The University recognizes that there are varying degrees of academic integrity infractions and appropriate sanctions should fit the severity of the infraction. Types of infractions have been divided into four levels. These levels are described below:

Level 1: Misconduct on a minor assignment and/or accidental infractions due to lack of knowledge of relevant academic integrity expectations.

Level 1 sample sanctions: A grade of F on the assignment; a resubmission of the assignment for reduced points; a warning and required completion of student academic misconduct training module; an additional assignment related to academic integrity; mandatory appointment with writing tutor, etc. Maximum Level 1 Sanction: A grade of F on the assignment.

Level 2: Intentional misconduct, and/or accidental misconduct in which the student should have known* that the conduct was wrong, and/or second offense level 1 infractions.

*the should have known standard is based on information the student explicitly had access to. For example, the conduct was discussed by the instructor in class or was explicitly forbidden in the assignment; or the conduct was covered in the student training module and the student has presented proof of successfully completing this module.

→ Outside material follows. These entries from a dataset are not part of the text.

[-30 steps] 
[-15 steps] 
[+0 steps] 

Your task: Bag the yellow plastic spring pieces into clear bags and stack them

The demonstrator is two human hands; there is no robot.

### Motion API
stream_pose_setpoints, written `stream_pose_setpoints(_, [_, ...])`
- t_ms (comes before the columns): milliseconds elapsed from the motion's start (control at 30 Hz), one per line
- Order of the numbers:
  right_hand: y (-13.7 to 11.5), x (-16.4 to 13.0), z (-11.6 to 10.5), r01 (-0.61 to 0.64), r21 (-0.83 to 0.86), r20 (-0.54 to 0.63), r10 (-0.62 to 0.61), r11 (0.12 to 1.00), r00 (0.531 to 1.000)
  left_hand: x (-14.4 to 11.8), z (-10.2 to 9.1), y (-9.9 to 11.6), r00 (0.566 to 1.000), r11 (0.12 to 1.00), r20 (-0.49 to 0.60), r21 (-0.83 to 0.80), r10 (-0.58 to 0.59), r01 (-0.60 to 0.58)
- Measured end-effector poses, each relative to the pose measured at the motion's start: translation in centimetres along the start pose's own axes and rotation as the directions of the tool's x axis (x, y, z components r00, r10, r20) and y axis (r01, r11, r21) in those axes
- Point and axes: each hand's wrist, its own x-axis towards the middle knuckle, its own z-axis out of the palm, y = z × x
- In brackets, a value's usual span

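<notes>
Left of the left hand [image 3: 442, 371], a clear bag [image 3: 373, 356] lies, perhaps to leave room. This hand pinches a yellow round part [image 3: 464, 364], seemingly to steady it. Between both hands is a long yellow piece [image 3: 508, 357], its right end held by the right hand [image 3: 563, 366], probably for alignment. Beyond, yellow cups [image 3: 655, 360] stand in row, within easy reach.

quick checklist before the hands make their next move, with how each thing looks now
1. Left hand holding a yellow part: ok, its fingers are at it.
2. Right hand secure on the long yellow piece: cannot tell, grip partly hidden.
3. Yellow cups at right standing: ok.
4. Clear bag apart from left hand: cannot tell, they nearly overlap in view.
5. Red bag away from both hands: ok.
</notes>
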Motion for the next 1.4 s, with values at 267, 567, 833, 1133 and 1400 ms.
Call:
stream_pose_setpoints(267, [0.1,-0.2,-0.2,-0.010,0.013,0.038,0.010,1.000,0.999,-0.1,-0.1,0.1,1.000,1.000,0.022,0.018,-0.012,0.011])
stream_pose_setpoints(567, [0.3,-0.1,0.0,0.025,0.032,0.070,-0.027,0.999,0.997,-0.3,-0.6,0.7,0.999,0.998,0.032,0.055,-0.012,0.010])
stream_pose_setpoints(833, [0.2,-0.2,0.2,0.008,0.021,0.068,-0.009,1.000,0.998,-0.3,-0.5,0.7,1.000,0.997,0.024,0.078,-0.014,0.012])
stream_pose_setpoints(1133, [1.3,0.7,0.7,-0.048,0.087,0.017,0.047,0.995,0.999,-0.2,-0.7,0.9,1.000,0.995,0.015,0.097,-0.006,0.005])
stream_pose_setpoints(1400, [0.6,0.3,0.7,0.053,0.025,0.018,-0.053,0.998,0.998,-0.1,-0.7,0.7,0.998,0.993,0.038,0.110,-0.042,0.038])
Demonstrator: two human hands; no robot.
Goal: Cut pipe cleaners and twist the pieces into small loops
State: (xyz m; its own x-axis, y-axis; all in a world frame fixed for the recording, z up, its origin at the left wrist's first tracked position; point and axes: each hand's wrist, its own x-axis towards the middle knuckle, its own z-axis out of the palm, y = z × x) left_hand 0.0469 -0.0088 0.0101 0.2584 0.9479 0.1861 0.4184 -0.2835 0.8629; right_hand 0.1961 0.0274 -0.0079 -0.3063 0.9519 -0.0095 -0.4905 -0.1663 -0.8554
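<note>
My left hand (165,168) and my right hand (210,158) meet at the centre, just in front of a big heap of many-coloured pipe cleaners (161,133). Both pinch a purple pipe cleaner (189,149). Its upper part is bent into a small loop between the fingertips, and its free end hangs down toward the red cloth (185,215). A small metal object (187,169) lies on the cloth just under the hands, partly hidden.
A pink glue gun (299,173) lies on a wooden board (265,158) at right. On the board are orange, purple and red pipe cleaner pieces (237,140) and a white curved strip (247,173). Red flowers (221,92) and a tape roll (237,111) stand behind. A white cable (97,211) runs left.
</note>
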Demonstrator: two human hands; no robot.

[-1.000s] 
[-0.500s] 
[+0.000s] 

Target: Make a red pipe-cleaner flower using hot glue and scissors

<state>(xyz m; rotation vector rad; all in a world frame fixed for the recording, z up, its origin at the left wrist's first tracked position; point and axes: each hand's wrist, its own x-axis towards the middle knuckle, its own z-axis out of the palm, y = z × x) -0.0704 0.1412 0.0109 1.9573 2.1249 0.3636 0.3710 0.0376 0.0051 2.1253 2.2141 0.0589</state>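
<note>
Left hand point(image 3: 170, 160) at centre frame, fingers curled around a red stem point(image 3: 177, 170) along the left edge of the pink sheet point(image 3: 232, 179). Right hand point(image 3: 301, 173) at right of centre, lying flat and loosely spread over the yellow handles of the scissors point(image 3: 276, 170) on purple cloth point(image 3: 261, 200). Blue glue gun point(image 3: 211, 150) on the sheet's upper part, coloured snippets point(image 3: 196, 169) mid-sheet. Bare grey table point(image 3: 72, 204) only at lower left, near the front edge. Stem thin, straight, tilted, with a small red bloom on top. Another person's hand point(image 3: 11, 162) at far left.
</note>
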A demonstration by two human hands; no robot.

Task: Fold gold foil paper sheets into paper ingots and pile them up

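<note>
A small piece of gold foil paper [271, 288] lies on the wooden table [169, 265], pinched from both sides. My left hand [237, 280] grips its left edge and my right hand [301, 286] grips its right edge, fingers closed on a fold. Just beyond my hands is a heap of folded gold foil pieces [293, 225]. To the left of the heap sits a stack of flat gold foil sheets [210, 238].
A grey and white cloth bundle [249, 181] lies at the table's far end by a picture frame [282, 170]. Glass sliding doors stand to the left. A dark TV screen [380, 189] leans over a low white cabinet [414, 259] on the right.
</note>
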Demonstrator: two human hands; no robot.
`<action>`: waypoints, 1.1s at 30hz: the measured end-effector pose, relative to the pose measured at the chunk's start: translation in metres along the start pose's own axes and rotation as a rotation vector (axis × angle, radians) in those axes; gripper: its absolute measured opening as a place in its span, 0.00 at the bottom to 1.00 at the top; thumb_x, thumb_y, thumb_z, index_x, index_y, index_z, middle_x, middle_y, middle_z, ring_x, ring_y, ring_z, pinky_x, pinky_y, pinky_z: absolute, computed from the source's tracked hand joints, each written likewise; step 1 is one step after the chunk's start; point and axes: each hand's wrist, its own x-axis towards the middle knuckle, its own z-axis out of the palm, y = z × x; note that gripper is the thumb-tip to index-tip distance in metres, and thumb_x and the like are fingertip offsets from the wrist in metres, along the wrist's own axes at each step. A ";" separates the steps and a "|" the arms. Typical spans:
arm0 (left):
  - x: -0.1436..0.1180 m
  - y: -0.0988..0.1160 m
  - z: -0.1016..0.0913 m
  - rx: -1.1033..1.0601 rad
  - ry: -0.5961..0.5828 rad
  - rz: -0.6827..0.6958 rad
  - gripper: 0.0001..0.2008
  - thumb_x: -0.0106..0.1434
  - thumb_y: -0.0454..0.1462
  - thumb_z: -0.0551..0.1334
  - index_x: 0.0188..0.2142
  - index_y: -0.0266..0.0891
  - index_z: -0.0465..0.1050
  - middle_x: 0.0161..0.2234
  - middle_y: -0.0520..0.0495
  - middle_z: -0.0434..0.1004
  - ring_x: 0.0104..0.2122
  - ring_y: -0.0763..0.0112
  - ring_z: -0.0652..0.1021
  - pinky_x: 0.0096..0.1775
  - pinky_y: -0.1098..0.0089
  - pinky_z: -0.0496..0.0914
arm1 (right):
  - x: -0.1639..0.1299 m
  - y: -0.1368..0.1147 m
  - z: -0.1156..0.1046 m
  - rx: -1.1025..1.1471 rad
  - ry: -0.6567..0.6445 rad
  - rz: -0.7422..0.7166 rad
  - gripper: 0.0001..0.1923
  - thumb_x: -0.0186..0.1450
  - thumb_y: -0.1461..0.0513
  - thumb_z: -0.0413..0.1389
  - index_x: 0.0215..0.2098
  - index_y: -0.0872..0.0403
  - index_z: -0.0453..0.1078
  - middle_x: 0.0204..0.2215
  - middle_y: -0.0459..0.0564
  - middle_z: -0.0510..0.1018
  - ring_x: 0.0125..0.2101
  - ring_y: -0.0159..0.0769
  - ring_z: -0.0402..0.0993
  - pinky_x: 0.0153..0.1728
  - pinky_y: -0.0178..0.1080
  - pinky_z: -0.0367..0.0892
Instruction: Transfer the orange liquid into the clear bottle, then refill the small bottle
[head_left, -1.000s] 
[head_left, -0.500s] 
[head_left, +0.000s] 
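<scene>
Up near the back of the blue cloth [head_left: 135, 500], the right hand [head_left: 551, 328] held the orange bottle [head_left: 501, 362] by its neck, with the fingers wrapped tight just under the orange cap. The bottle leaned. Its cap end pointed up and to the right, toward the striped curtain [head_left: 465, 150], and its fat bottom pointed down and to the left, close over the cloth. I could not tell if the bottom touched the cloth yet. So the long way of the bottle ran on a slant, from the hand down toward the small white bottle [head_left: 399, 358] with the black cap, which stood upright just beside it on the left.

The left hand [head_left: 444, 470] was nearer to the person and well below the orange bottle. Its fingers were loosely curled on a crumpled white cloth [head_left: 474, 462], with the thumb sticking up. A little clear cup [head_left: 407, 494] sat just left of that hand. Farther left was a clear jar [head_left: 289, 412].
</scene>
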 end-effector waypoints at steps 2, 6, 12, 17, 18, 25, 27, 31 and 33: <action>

 Level 2 sample sanctions: Resubmission of the assignment with significantly reduced grade; a grade of F on the assignment; a grade of F in the course; a course grade reduction and required completion of student academic misconduct training module or other academic integrity related assignment, etc. Maximum Level 2 Sanction: Failure of course

 Level 3: Intentional actions that are more flagrantly dishonest in character, and/or impact a major or essential portion of the course work, and/or lead to harm or risk of harm to others, and/or violate professional clinical code of conduct. Examples include, but are not limited to: Intentional misconduct on a major class or program requirement; violation of the clinical code of conduct for the profession; forgery of college signatures or documents; intentional sabotage of the work of other students; second offense level 2 infractions.

 Level 3 sample sanctions: A grade of F for the course; dismissal from the program; academic probation or dismissal from the University (with or without notation on transcript). Maximum Level 3 Sanction: Dismissal from the University with notation on transcript

 Level 4: Severe intentional infractions and/or misconduct in off-campus setting that causes harm or serious risk of harm to others (e.g., dangerous breaches of professional conduct in clinical, fieldwork, practicum, internship, student teaching, etc.); fourth offense level 1 infractions, third offense level 2 infractions, or second offense level 3 infractions.

 Level 4 sample sanctions: Dismissal from the program; dismissal from university with notation on transcript; non-conferral or revocation of degree with notation on transcript. Maximum Level 4 Sanction: Non-conferral or revocation of degree with notation on transcript.


A student penalized for academic dishonesty has the right to appeal a judgment the student believes to be in error. In making this appeal, the student should follow the steps outlined in the Academic Appeals Board procedure. A copy of this procedure may be obtained from the Office of the Vice President for Academic Affairs.